Figure 2 – What is the main benefit from the employment of technological solutions in the AML/CFT field?
The 84% of the respondents plan to invest in these solutions in the future. The 77% of the respondents would need additional economic resources and the 48% do not have a dedicated budget. Given these issues, it should not surprise that the 68% of the respondents consider potential economic incentives (e.g. tax cuts) as an effective measure to incentivize investments in this area. Also, educational initiatives (e.g. training/refresher courses for AML personnel), work tables with AML supervisory authorities and publicly available demo of these solutions are suggested as useful measures.

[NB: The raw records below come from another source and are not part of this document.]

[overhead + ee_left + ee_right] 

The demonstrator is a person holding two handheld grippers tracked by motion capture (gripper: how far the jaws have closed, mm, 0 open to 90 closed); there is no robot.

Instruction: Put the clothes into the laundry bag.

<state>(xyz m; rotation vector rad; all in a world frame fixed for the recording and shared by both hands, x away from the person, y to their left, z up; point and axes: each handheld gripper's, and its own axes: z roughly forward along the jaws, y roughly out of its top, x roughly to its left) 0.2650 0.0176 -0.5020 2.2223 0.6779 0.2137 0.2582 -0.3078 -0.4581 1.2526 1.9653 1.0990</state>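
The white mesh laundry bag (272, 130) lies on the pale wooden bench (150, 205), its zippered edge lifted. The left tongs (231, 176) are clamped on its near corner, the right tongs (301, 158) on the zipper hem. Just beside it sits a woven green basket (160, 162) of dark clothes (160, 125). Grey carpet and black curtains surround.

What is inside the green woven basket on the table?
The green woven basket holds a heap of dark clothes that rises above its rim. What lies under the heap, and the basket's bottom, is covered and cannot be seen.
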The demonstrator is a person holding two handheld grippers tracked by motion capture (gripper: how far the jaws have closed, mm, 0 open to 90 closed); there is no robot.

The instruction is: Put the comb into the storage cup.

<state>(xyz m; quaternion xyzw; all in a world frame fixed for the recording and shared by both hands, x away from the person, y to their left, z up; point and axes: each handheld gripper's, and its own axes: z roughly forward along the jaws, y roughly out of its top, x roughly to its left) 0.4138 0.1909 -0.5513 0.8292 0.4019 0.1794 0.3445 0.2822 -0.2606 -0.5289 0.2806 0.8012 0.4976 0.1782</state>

In conclusion, technological solutions will play an ever-increasing role in the AML/CFT domain. Nevertheless, obliged entities should overcome a widespread “cultural resistance” towards these new solutions and the tendency to rely on traditional ones. Artificial intelligence is still considered as a “black box” which AML personnel do not fully understand and manage. As a consequence, the use of these solutions is still limited, especially considering that, on the contrary, AML supervisory authorities require obliged entities to understand and be able to demonstrate how AML models produce certain outcomes. Investing in human resources seems to be the key to take full advantage of these technological solutions. Obliged entities should not only strengthen the data analytics skills of their AML personnel but also their knowledge on schemes of money laundering and financing of terrorism, thus making them able to effectively distinguish between statistical anomalies and actual criminal behaviours.
‘Next Generation AML’ is only one of the initiatives that Crime&tech has launched in the field of AML/CFT. Crime&tech translates the research of Transcrime into tools, instruments and models for preventing crime. In this area, Transcrime is analysing frequent and emerging money laundering and terrorist financing schemes, and the modi operandi employed by criminals in using legal persons to conceal illicit financial flows. On this basis, Crime&tech has developed solutions based on artificial intelligence to early-detect and assess financial crime risks. Last of the list, the project Cut-the-Cord (CTC), awarded by the European Commission to Crime&tech together with international partners, ABI-Lab, the Italian Banking Association, and SIA, the Italian digital payment service company. CTC will develop innovative artificial intelligence solutions to analyse financial transactions and cybercurrency payments and early detect terrorist financing activities.